Exercise brief: Repeat every line below exactly as it reads.
--
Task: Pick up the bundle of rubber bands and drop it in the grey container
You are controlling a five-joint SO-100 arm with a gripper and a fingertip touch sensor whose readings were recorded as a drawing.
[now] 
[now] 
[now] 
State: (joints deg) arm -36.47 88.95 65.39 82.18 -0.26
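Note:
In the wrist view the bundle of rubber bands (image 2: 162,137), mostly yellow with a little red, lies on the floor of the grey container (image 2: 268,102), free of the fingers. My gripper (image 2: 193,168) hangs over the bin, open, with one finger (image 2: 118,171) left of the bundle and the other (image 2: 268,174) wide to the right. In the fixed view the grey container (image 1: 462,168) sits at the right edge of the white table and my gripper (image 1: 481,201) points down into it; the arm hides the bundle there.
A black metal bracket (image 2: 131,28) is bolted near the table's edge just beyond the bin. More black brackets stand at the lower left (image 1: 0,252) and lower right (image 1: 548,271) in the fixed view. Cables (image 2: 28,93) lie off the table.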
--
Exercise solution:
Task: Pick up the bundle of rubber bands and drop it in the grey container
You are controlling a five-joint SO-100 arm with a gripper and a fingertip touch sensor whose readings were recorded as a drawing.
[now] 
[now] 
[now] 
State: (joints deg) arm -36.47 88.95 65.39 82.18 -0.26
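Note:
In the wrist view the bundle of rubber bands (image 2: 162,137), mostly yellow with a little red, lies on the floor of the grey container (image 2: 268,102), free of the fingers. My gripper (image 2: 193,168) hangs over the bin, open, with one finger (image 2: 118,171) left of the bundle and the other (image 2: 268,174) wide to the right. In the fixed view the grey container (image 1: 462,168) sits at the right edge of the white table and my gripper (image 1: 481,201) points down into it; the arm hides the bundle there.
A black metal bracket (image 2: 131,28) is bolted near the table's edge just beyond the bin. More black brackets stand at the lower left (image 1: 0,252) and lower right (image 1: 548,271) in the fixed view. Cables (image 2: 28,93) lie off the table.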

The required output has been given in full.